# Exploratory Data Analysis

---

1. Import packages
2. Loading data with Pandas
3. Descriptive statistics of data
4. Data visualization
5. Hypothesis investigation

---

## 1. Import packages

In [1]:
import matplotlib.pyplot as plt
import seaborn as sns
import pandas as pd

# Shows plots in jupyter notebook
%matplotlib inline

# Set plot style
sns.set(color_codes=True)

---

## 2. Loading data with Pandas

We need to load `client_data.csv` and `price_data.csv` into individual dataframes so that we can work with them in Python

In [None]:
client_df = pd.read_csv('./client_data.csv')
price_df = pd.read_csv('./price_data.csv')

Let's look at the first 3 rows of both dataframes to see what the data looks like

In [None]:
client_df.head(3)

With the client data, we have a mix of numeric and categorical data, which we will need to transform before modelling later

In [None]:
price_df.head(3)

With the price data, it is purely numeric data but we can see a lot of zeros

---

## 3. Descriptive statistics of data

### Data types

It is useful to first understand the data that you're dealing with along with the data types of each column. The data types may dictate how you transform and engineer features.

In [None]:
client_df.info()

In [None]:
price_df.info()

You can see that all of the `datetime` related columns are not currently in datetime format. We will need to convert these later.

### Statistics

Now let's look at some statistics about the datasets

In [None]:
client_df.describe()

The describe method gives us a lot of information about the client data.
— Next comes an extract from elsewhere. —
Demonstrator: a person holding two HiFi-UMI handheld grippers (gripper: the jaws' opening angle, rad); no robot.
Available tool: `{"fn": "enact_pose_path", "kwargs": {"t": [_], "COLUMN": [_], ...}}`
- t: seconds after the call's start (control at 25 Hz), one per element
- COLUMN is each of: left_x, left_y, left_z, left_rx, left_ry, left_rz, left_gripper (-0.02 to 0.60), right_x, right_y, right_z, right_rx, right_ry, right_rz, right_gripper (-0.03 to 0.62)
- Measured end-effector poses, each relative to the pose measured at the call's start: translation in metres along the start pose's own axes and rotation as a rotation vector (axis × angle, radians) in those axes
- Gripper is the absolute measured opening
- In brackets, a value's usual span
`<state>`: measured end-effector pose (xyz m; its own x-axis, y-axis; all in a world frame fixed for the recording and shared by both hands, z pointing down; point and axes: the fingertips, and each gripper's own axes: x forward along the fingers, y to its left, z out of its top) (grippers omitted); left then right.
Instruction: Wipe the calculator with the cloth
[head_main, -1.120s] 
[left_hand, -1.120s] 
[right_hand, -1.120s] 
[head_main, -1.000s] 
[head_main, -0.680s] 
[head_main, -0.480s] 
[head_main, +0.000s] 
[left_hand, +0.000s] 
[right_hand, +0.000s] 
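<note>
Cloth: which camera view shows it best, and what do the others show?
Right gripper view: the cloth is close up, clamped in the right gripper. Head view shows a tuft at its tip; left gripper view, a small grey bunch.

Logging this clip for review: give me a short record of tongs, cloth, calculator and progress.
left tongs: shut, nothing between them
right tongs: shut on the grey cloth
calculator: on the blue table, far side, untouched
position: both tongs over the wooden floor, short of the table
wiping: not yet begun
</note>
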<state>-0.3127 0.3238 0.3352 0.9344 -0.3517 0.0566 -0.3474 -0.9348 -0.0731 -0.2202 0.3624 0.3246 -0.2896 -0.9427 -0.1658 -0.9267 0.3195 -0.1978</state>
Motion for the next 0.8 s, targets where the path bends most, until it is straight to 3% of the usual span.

The key point to take away from this is that we have highly skewed data, as exhibited by the percentile values.

In [None]:
price_df.describe()

Overall the price data looks good.

---

## 3. Data visualization

Now let's dive a bit deeper into the dataframes

In [None]:
def plot_stacked_bars(dataframe, title_, size_=(18, 10), rot_=0, legend_="upper right"):
    """
    Plot stacked bars with annotations
    """
    ax = dataframe.plot(
        kind="bar",
        stacked=True,
        figsize=size_,
        rot=rot_,
        title=title_
    )

    # Annotate bars
    annotate_stacked_bars(ax, textsize=14)
    # Rename legend
    plt.legend(["Retention", "Churn"], loc=legend_)
    # Labels
    plt.ylabel("Company base (%)")
    plt.show()

def annotate_stacked_bars(ax, pad=0.99, colour="white", textsize=13):
    """
    Add value annotations to the bars
    """

    # Iterate over the plotted rectanges/bars
    for p in ax.patches:
        
        # Calculate annotation
        value = str(round(p.get_height(),1))
        # If value is 0 do not annotate
        if value == '0.0':
            continue
        ax.annotate(
            value,
            ((p.get_x()+ p.get_width()/2)*pad-0.05, (p.get_y()+p.get_height()/2)*pad),
            color=colour,
            size=textsize
        )

### Churn

In [None]:
churn = client_df[['id', 'churn']]
churn.columns = ['Companies', 'churn']
churn_total = churn.groupby(churn['churn']).count()
churn_percentage = churn_total / churn_total.sum() * 100

In [None]:
plot_stacked_bars(churn_percentage.transpose(), "Churning status", (5, 5), legend_="lower right")

About 10% of the total customers have churned. (This sounds about right)

### Sales channel

In [None]:
channel = client_df[['id', 'channel_sales', 'churn']]
channel = channel.groupby([channel['channel_sales'], channel['churn']])['id'].count().unstack(level=1).fillna(0)
channel_churn = (channel.div(channel.sum(axis=1), axis=0) * 100).sort_values(by=[1], ascending=False)

In [None]:
plot_stacked_bars(channel_churn, 'Sales channel', rot_=30)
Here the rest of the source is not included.